Tar Sands Frontlines Events:

  • On Thursday in Detroit, MI, dozens of residents of an African American community in southeast Detroit gathered next to the Marathon Oil refinery which is currently being expanded to accept tar sands oil from the Keystone XL pipeline. Detroit demonstrators held signs saying: 'Secretary Clinton: our Bodies are not Toxic Waste Zones!' and 'Clean Energy Jobs, Not Poison Pipelines!' Dr. Dolores Leonard, a retired professor who lives a few blocks from the Marathon refinery and was featured in the Sierra Club report, spoke at the event, saying, "there are so many health and quality-of-life problems resulting from all the heavy industry – and now tar sands – in the neighborhood, and we live with it every day. This tar sands refinery brings illness for miles around, along with stress for residents who are watching it being built… [We feel] trapped and helpless."
  • On Thursday in Lincoln, NE, ranchers and farmers whose land would be traversed by the Keystone XL pipeline met for a Town Hall Meeting to educate themselves about risks of the pipeline and thank their U.S. Senators Ben Nelson and Mike Johanns for expressing concerns about the pipeline to Secretary Clinton.
  • On Friday in downtown Chicago, IL, protestors with Rainforest Action Network will demonstrate outside of a conference of the Canadian Association of Petroleum Producers, of which TransCanada – owner of the Keystone XL pipeline – is a member.
  • On Friday in Houston, TX, the Sierra Club will hold a press conference on the steps of City Hall, calling on Houston Mayor Annise Parker and Secretary Clinton to protect them from the polluting pipeline. Juan Parras, a resident of the Ship Channel neighborhood, will be joined by public health experts in speaking about Houston air pollution and increased likelihood of childhood leukemia, asthma, lung disease, cancer, and other diseases that would come from refining toxic tar sands oil. "Houstonians need more time to weigh in on the harmful effects of the Keystone XL pipeline," said Parras. "We are asking Secretary Clinton and Mayor Parker to fully evaluate the impacts of toxic tar sands oil before they bring it into our backyard."

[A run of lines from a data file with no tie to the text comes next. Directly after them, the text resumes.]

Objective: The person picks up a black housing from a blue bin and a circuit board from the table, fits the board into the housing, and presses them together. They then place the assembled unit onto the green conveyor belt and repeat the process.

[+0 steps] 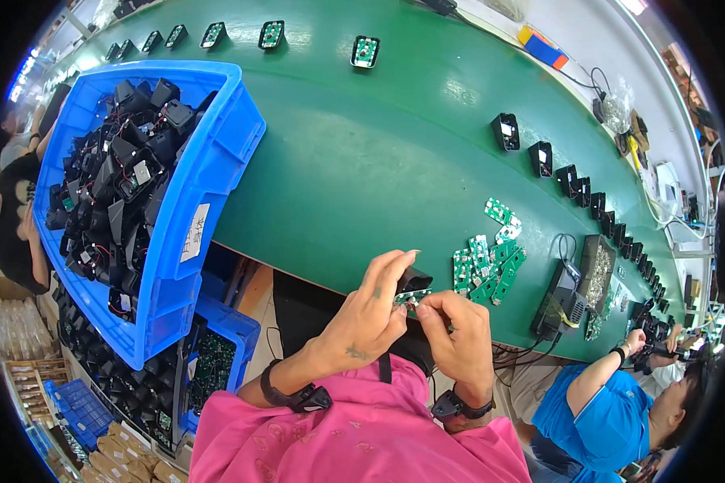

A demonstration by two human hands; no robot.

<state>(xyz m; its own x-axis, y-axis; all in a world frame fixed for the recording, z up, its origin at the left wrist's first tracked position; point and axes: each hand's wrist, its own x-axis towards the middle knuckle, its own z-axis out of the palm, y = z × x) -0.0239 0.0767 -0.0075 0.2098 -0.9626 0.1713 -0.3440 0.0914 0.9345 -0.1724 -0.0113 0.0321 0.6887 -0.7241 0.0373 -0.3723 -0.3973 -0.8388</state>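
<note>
Close to my body, at the table's near edge, my left hand (362, 310) is closed around a small black plastic housing (413, 279). A small green circuit board (409, 297) shows at the housing's near side, between my two hands. My right hand (461, 334) pinches the board's right end with thumb and forefinger; a tiny red bit, perhaps wire, shows there, too small to make out. Just right of the hands lies a loose pile of green circuit boards (483, 270) on the green table (338, 161).
A blue crate (238, 133) heaped with black housings stands at left. Housings with boards (366, 52) line the far edge; more black housings (542, 159) line the right. A black power adapter (562, 298) lies beside a tray of small parts (597, 270). A co-worker in blue (600, 410) sits at right.
</note>
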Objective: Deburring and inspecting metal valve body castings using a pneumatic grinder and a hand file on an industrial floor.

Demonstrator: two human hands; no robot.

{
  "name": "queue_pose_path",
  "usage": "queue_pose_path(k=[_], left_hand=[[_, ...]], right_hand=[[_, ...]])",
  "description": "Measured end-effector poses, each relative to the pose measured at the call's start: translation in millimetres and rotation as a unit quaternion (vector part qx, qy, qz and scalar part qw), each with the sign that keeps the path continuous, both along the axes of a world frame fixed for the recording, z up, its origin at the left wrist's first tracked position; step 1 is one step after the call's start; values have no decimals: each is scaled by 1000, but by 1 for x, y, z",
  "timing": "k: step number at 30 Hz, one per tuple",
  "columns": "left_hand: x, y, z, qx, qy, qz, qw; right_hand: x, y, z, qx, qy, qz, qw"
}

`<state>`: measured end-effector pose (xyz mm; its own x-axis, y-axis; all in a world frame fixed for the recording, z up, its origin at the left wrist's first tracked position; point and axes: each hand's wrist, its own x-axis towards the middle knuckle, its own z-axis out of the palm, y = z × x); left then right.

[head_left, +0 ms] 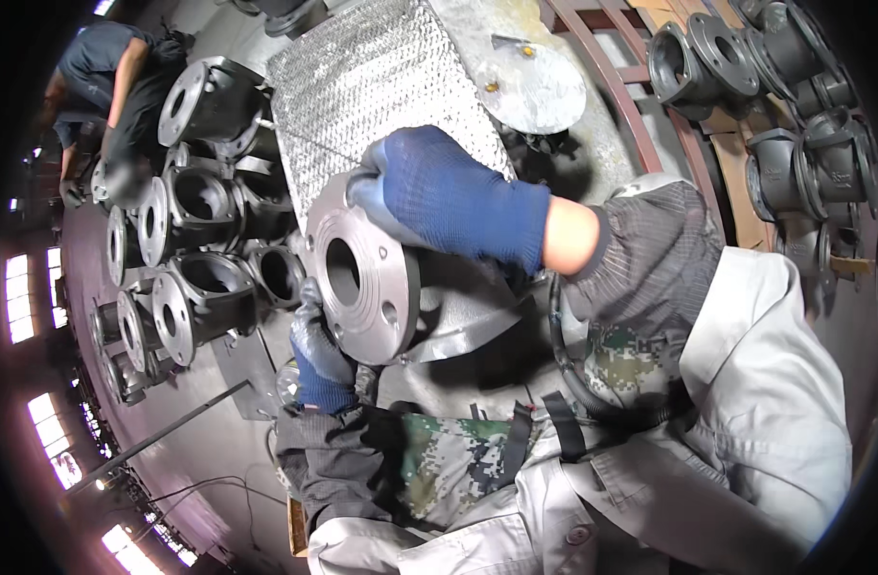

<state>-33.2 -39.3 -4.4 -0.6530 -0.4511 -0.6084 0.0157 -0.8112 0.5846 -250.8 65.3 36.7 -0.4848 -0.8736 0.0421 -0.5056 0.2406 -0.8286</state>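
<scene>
A grey cast-metal valve body with round bolt-holed flanges is in front of me, tilted so one flange faces left. Over the upper rim of that flange, my right hand, in a blue glove, curls its fingers and grips it. Lower down, my left hand, in a blue and grey glove, is closed against the flange's lower left edge. Part of its fingers is hidden behind the casting. Beyond the valve body lies a bright metal plate with a raised pattern.
Several similar valve bodies stand in rows at left; more castings sit on wood at far right. A round metal disc and reddish metal frame are at upper right. Another person bends over at upper left.
</scene>
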Motion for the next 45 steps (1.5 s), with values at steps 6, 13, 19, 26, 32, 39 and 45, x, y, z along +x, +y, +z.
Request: queue_pose_path(k=[6, 13, 19, 26, 32, 39, 45], left_hand=[[-35, -10, -8, -292, -31, -120, 948], [-22, 47, 46, -400, -152, -142, 893], [1, 77, 15, -691, -203, -188, 667], [-59, 111, 25, -768, -31, -177, 614], [-214, 151, 100, -712, -12, -297, 636], [-403, 237, 151, -516, 198, -295, 780], [-472, 331, 105, -897, 217, -218, 318]], right_hand=[[-44, -1, -18, -43, 3, 8, 999], [2, 21, -52, -85, -65, -152, 983], [-3, 97, -65, -115, -103, -177, 972], [-38, 169, -38, -133, -144, -239, 951], [-127, 249, 6, -225, -96, -318, 916], [-265, 329, 14, -444, 6, -445, 778], [-294, 380, 34, -102, 263, -697, 659]])
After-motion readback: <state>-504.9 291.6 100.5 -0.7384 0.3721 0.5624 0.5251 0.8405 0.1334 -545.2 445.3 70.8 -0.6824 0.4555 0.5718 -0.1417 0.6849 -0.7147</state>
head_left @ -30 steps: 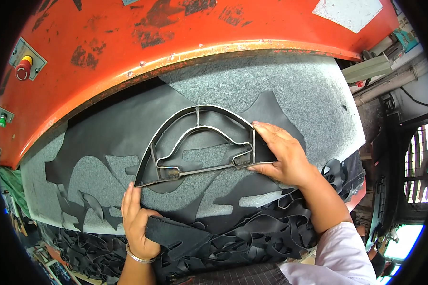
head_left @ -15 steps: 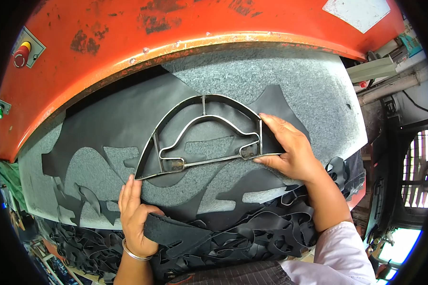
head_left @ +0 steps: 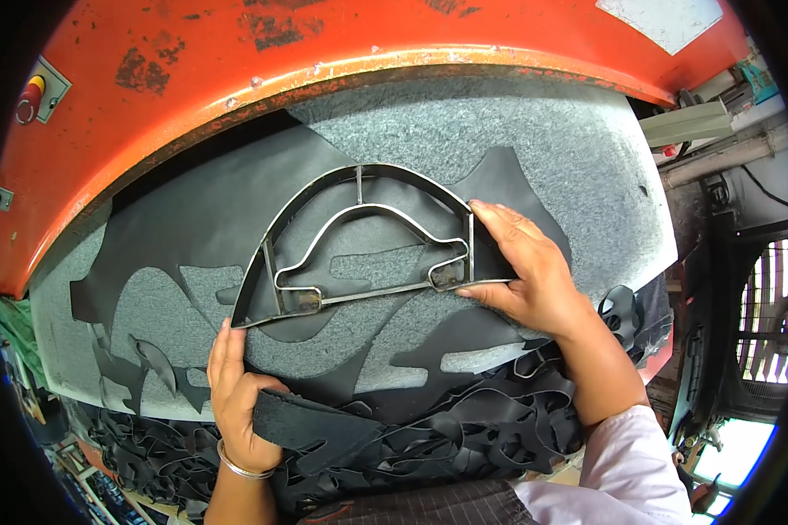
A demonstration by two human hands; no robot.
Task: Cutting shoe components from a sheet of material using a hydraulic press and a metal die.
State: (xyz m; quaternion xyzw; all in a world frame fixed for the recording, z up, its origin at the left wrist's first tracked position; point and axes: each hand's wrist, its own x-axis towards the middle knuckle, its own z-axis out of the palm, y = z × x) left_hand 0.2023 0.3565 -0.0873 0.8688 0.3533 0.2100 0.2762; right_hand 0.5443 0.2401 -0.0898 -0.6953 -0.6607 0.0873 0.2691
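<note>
A steel cutting die, an arched outer band with a wavy inner blade and cross struts, lies over a black leather sheet with several cut-outs. My right hand grips its right end, fingers at the upper side and thumb at the lower corner. At the die's lower left corner, the fingertips of my left hand touch the metal. That same hand holds a black leather piece between thumb and palm. Grey felt-like board shows through the cut-outs and around the sheet.
An orange machine beam spans the far side, with a red and yellow push button at its left. A heap of black leather scraps lies along the near edge. Pipes run at the right.
The die has slid slightly left over the leather, both hands moving along with it. The leather piece stays in my left hand. The whole view has shifted a little.
</note>
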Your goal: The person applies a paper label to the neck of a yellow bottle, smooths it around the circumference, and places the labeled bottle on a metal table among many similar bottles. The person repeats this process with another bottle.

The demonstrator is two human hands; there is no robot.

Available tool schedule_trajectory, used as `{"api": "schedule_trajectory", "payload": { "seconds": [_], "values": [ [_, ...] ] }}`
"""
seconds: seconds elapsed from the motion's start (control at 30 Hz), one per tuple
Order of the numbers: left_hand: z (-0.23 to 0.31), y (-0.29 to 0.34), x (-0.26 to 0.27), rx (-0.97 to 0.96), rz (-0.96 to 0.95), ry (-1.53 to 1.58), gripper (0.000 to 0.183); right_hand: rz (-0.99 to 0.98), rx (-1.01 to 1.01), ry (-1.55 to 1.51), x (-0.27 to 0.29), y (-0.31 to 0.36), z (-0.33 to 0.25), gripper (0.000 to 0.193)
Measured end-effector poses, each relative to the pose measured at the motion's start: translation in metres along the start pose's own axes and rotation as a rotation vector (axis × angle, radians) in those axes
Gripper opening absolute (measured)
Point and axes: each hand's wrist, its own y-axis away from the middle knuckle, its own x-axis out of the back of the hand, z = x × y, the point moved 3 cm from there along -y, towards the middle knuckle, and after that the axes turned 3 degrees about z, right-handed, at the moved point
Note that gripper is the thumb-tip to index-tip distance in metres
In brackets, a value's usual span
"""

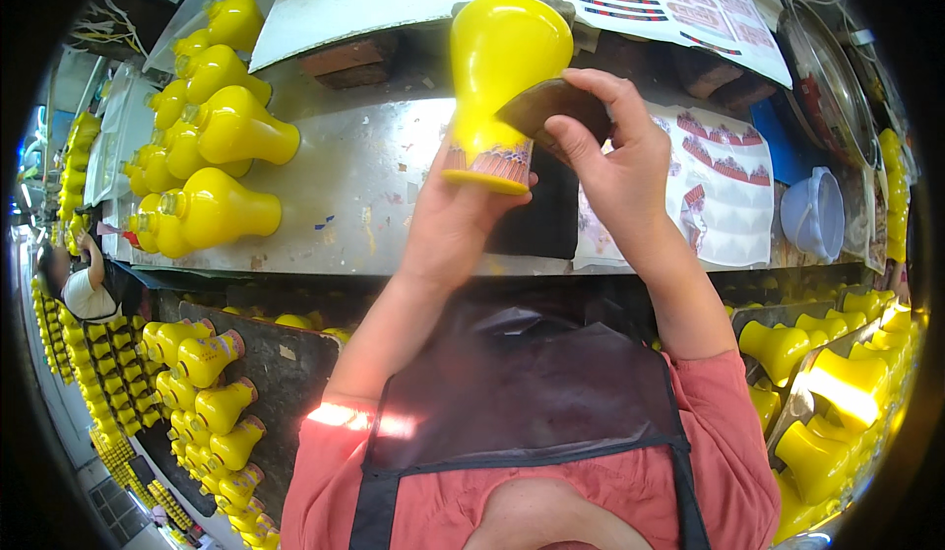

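A glossy yellow vase (507, 53) lies over the bench with its wide end away from me and its foot towards me. My left hand (458, 210) is closed round the foot end from below, fingertips showing at the right side. A patterned decal band (489, 159) wraps the vase just above the foot. Between the thumb and fingers of my right hand (625, 136) is a thin dark brown scraper (556, 109), its edge at the vase's narrow waist. Whether that edge presses on the glaze I cannot tell.
Several yellow vases (246, 129) lie at the bench's left. Printed decal sheets (724, 181) and a pale blue bucket (813, 213) are on the right, a white board (384, 8) at the back. More vases (827, 392) fill racks on both sides. Another person (87, 289) is far left.
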Motion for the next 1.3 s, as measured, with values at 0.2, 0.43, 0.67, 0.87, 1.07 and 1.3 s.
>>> {"api": "schedule_trajectory", "payload": {
  "seconds": [0.2, 0.43, 0.67, 0.87, 1.07, 1.3],
  "values": [
    [-0.002, -0.001, -0.002, -0.018, 0.047, -0.017, 0.069, -0.101, 0.196, 0.087, -0.001, 0.0, -0.022, 0.029],
    [-0.004, -0.004, 0.002, -0.094, 0.001, -0.18, 0.077, -0.037, 0.55, 0.325, 0.002, -0.003, -0.047, 0.035],
    [-0.009, -0.003, 0.014, -0.388, 0.113, -0.782, 0.08, 0.001, 0.287, 0.301, 0.008, 0.011, -0.023, 0.034],
    [-0.014, 0.003, 0.013, -0.579, 0.148, -1.273, 0.085, -0.029, 0.402, 0.283, 0.003, 0.031, -0.003, 0.034],
    [-0.016, -0.003, 0.013, -0.799, 0.134, -1.442, 0.091, -0.004, 0.548, 0.406, 0.007, 0.047, 0.0, 0.035],
    [-0.019, -0.011, 0.013, -0.721, 0.119, -1.425, 0.1, 0.051, 0.151, 0.351, 0.007, 0.032, -0.004, 0.029]
  ]
}}
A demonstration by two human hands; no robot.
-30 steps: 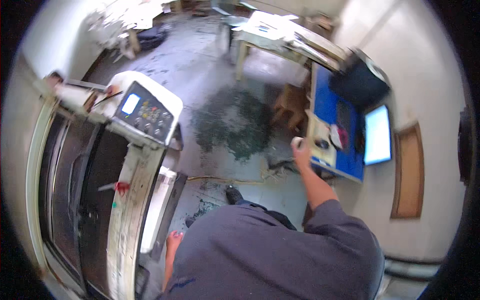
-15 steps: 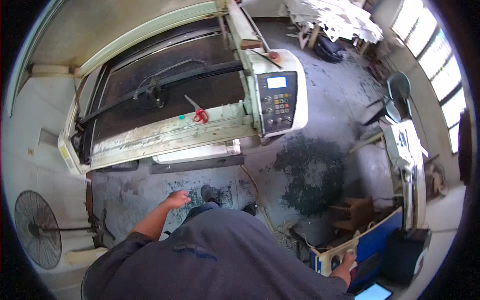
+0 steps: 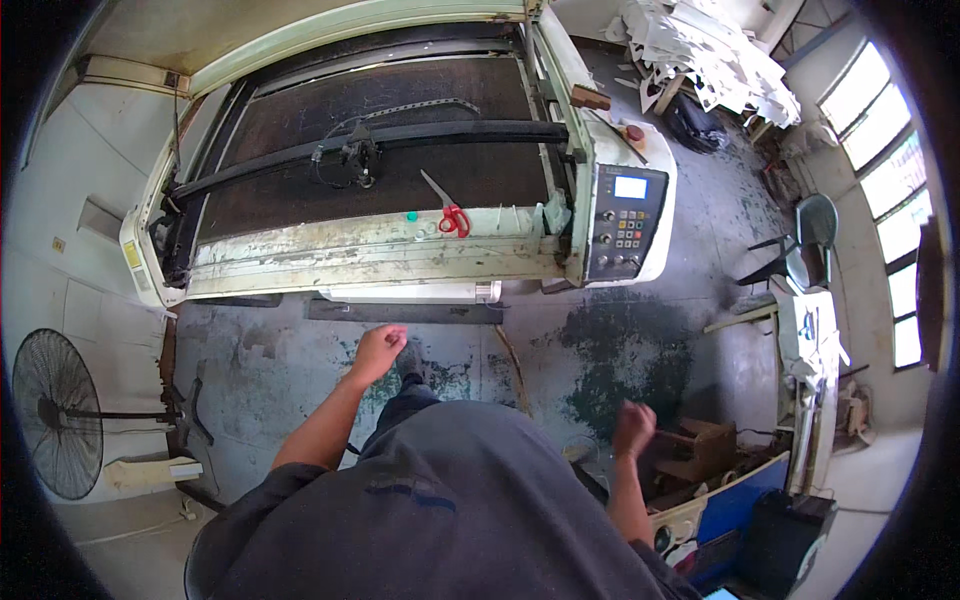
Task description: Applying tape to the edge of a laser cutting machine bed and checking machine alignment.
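Head view: right hand (image 3: 633, 430) has swung clear of the blue-sided bench (image 3: 738, 502), loosely curled (can't tell if anything's inside); left hand (image 3: 380, 352) half-open, apparently empty, short of the flatbed machine (image 3: 340, 266) with red-handled scissors (image 3: 456, 221) on it. Seemingly nothing being worked.

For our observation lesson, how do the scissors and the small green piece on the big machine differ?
The scissors have red handles and grey blades; the green piece shows only green. The scissors are long; the green piece is far smaller. The scissors' blades reach over the dark bed; the green piece sits near its front edge. Both lie by the pale front ledge.
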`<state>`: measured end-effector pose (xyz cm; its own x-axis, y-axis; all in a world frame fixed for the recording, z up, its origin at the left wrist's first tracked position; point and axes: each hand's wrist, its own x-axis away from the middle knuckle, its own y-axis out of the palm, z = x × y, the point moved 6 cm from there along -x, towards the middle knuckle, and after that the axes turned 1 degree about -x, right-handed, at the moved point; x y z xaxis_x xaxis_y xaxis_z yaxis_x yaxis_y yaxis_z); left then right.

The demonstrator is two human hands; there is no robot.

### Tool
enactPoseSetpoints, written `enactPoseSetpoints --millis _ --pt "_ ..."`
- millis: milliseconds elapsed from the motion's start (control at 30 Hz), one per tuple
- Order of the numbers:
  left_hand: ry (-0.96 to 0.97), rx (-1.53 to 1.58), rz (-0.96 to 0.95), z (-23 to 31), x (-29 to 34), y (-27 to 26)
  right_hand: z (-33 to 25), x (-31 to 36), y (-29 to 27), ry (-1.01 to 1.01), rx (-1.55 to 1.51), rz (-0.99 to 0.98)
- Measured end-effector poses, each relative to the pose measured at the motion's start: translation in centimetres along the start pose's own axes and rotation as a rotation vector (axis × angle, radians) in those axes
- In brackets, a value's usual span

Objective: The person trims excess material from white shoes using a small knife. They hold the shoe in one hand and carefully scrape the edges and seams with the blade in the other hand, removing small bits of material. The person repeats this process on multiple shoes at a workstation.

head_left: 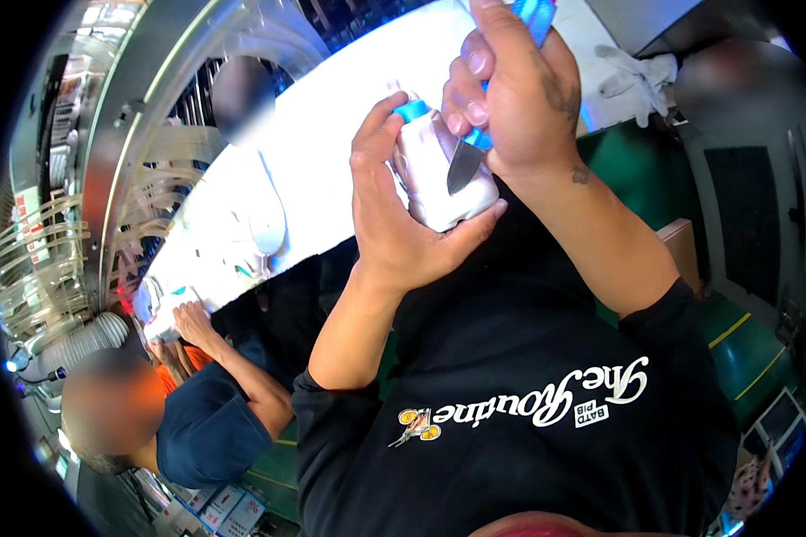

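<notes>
My left hand [390, 215] is closed round a white, rounded plastic container [428, 166], fingers on its far left side and thumb under its near end. A blue piece [411, 110] sits at the container's far end, beside my fingertips. In my right hand [530, 103] I grip a small knife [465, 168] by its blue handle, which shows above and below my fist. The dark, curved blade points down toward me and lies across the container's right side. Whether its edge touches the plastic I cannot tell.
A brightly lit white worktable [322, 152] runs from far right to near left. White gloves [636, 80] lie at its right end. Left of me a co-worker in a dark blue shirt [210, 425] handles a white part [172, 313]. Curved clear guards [184, 152] line the far side.
</notes>
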<state>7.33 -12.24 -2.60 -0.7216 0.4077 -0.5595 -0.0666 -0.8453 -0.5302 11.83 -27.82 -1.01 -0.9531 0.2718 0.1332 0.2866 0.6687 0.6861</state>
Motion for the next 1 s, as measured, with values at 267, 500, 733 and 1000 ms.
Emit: enactPoseSetpoints --millis 267,500,733,1000 --pt "0.12 -0.096 -0.027 -0.5 0.0 0.4 -1.9 -6.6 -8.8 -0.483 1.246 -0.015" --pt "0.124 -0.087 0.064 -2.7 0.5 3.9 -2.5 -2.6 -10.4 -0.579 1.13 -0.323" --pt "-0.278 -0.161 -0.329 -8.4 2.6 3.9 -2.4 5.5 -8.2 -0.022 1.252 -0.452" --pt "-0.324 0.008 -0.308 -9.9 4.1 3.7 -0.9 4.1 -10.2 0.032 1.071 -0.455"
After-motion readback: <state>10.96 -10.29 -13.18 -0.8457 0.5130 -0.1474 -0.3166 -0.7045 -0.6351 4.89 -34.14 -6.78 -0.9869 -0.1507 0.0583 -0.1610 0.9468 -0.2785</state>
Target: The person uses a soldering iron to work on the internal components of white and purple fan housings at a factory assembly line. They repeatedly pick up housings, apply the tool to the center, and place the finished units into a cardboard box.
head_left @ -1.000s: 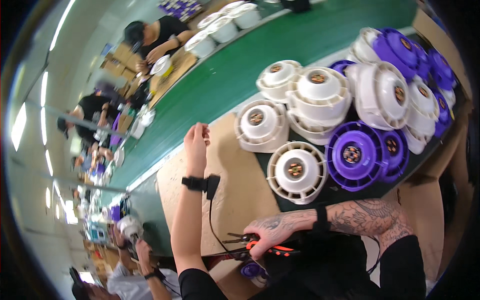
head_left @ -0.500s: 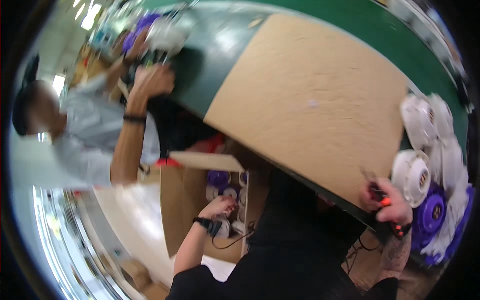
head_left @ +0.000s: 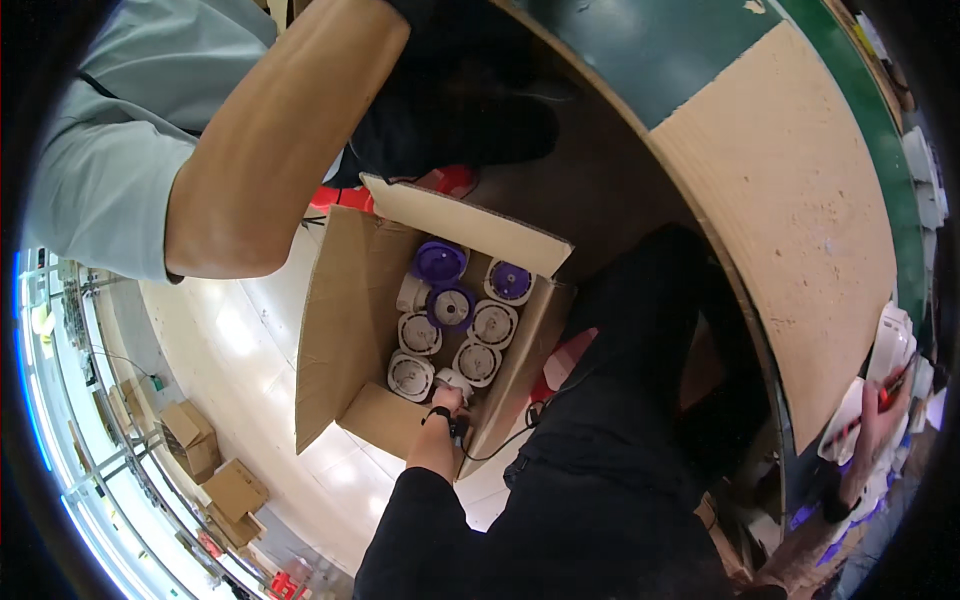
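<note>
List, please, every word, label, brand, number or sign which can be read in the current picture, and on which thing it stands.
There is no readable text.
Open box: none on the sides in view.
Housings inside it: details too small to read.
Pliers in the right hand: too small and blurred.
Board: scuffs, no writing to make out.
Cartons at left: too small to tell.

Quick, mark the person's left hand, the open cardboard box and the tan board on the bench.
Left hand (head_left: 448, 397): head view, on the back of the hand.
Open cardboard box (head_left: 348, 310): head view, on its left flap.
Tan board (head_left: 790, 220): head view, on its bare upper surface.
</note>
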The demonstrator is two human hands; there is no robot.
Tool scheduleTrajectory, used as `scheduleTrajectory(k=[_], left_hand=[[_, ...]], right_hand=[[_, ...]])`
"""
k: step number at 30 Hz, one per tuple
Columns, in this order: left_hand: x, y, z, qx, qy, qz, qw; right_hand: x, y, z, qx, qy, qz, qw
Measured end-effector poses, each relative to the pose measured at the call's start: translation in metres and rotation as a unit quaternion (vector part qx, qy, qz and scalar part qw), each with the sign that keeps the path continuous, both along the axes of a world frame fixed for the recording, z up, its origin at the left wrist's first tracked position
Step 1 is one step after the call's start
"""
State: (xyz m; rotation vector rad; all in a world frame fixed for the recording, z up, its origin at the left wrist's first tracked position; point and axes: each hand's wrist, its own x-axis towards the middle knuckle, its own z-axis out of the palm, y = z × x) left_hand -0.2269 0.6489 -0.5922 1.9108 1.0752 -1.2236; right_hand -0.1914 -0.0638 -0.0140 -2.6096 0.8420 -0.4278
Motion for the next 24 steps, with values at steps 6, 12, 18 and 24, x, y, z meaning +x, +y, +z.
scheduleTrajectory(k=[6,12,18,24], left_hand=[[0.011,0.014,-0.002,0.176,-0.122,-0.139,0.967],[0.023,0.035,-0.006,0.186,-0.110,-0.115,0.970],[0.055,0.033,-0.043,0.152,-0.019,-0.363,0.919],[0.053,0.064,-0.093,0.067,-0.040,-0.330,0.941]], right_hand=[[0.067,0.023,-0.028,-0.429,0.006,-0.016,0.903],[0.074,0.054,-0.047,-0.395,0.005,0.010,0.918],[0.042,0.024,-0.044,-0.219,-0.005,-0.064,0.974],[0.076,0.041,0.004,-0.153,-0.025,0.008,0.988]])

  • On Friday in Missoula, MT, activists with the Indigenous Environmental Network and Northern Rockies Rising Tide will convene for an 'International Tar Sands Resistance Summit' to strategize about aiding communities negatively impacted by the Alberta tar sands excavation, the Keystone XL pipeline, and massive equipment shipments connected to pipeline construction.
  • Anti-pipeline activities also stretch into next week. Concerned citizens in Sioux Falls, SD, plan to hold a press conference featuring Carolyn Harkness and Ed Cable, whose rural community would be destroyed by a proposed new tar sands oil refinery, Hyperion.
  • In Topeka, KS, public officials and Sierra Club members will meet to express concerns about economically-strained municipalities granting massive tax breaks for TransCanada’s 'Keystone Cushing extension' pipeline, which has already been completed through a wide swath of Kansas farmland. Kansans will hear from Harry Bennett, a grain marketer and family farmer whose well-water supply is threatened by the pipeline. "This [tar sands oil] pipeline is a ticking time bomb," Bennett says. "A leak would take seconds to poison the land I’ve lived off for thirty-two years." [Note to Kansans: details for the Topeka event have not yet been announced.]
In the coming weeks, citizens will continue to organize and speak out against the Keystone XL pipeline and urge Secretary Clinton to support moving America beyond oil, towards a clean energy economy that creates new jobs, increases efficiency and grows domestic clean energy sources like wind and solar.

"This pipeline is not in our national interest. Fortunately, Secretary Clinton can still stop this dangerous project from moving forward," said Collarulli. "The last thing we need is more contamination of American air, water, and land from toxic Canadian tar sands oil."